PROBLEM TO SOLVE:
Your answer must be the full set of records, copied exactly, with no pictures in it.

SOURCE MATERIAL:
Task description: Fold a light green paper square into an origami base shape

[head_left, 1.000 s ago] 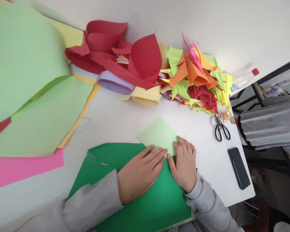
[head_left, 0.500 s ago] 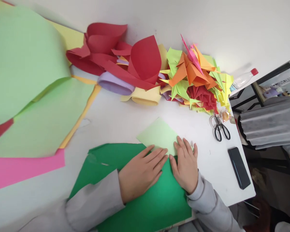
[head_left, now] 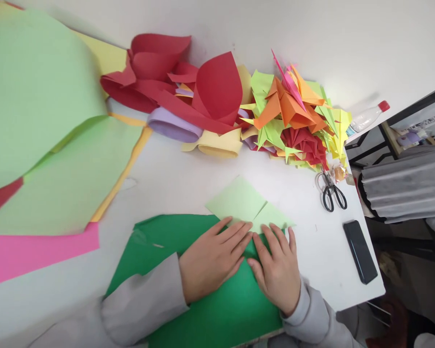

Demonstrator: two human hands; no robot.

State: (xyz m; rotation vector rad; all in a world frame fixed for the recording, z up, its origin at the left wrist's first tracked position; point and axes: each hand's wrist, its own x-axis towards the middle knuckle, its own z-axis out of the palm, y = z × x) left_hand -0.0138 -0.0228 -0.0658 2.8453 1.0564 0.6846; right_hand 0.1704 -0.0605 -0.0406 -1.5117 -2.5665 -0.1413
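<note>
A pale green sheet of folded paper [head_left: 239,199] lies on the table, its near edge overlapping a large dark green sheet [head_left: 174,232]. One flap on its right side is marked off by a short slanting line. My left hand [head_left: 217,256] rests flat with fingers extended, their tips touching the paper's lower edge. Beside it my right hand [head_left: 279,268] has its fingers spread, with the fingertips at the lower edge of the right flap. Neither hand grips anything. The part of the paper under the fingers is hidden.
Curled red paper [head_left: 217,87] and a heap of folded paper pieces [head_left: 290,111] stand along the wall. Black-handled scissors [head_left: 333,195] and a black phone [head_left: 360,251] lie to the right. Large light green sheets [head_left: 39,96] cover the left, and a plastic bottle [head_left: 366,118] lies behind.
My right hand has slid down toward me, from on top of the pale green paper to its lower edge, uncovering the right flap. My left hand has stayed nearly still.
</note>
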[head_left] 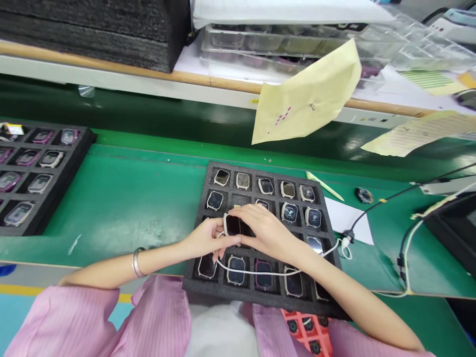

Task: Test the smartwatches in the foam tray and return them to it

RESULT OF THIS TASK:
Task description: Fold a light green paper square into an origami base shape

[head_left, 1.000 s ago] 
[head_left, 0.500 s ago] 
[head_left, now] 

Demonstrator: two human hands; no robot.

State: (xyz m; rotation vector rad; all in a world frame fixed for the recording, z up, its origin at the left wrist's first tracked position; point and axes: each hand's wrist, its own x-axis towards the middle knuckle, its own z-axis out of the palm, y = z × x) left_hand -0.0138 -0.0228 -0.0658 2.8453 1.0564 0.6846; right_hand 0.1704 -0.0605 -0.0406 -1.5117 -2.5665 -0.1413
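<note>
A pale green sheet of folded paper [head_left: 239,199] lies on the table, its near edge overlapping a large dark green sheet [head_left: 174,232]. One flap on its right side is marked off by a short slanting line. My left hand [head_left: 217,256] rests flat with fingers extended, their tips touching the paper's lower edge. Beside it my right hand [head_left: 279,268] has its fingers spread, with the fingertips at the lower edge of the right flap. Neither hand grips anything. The part of the paper under the fingers is hidden.
Curled red paper [head_left: 217,87] and a heap of folded paper pieces [head_left: 290,111] stand along the wall. Black-handled scissors [head_left: 333,195] and a black phone [head_left: 360,251] lie to the right. Large light green sheets [head_left: 39,96] cover the left, and a plastic bottle [head_left: 366,118] lies behind.
My right hand has slid down toward me, from on top of the pale green paper to its lower edge, uncovering the right flap. My left hand has stayed nearly still.
</note>
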[head_left] 

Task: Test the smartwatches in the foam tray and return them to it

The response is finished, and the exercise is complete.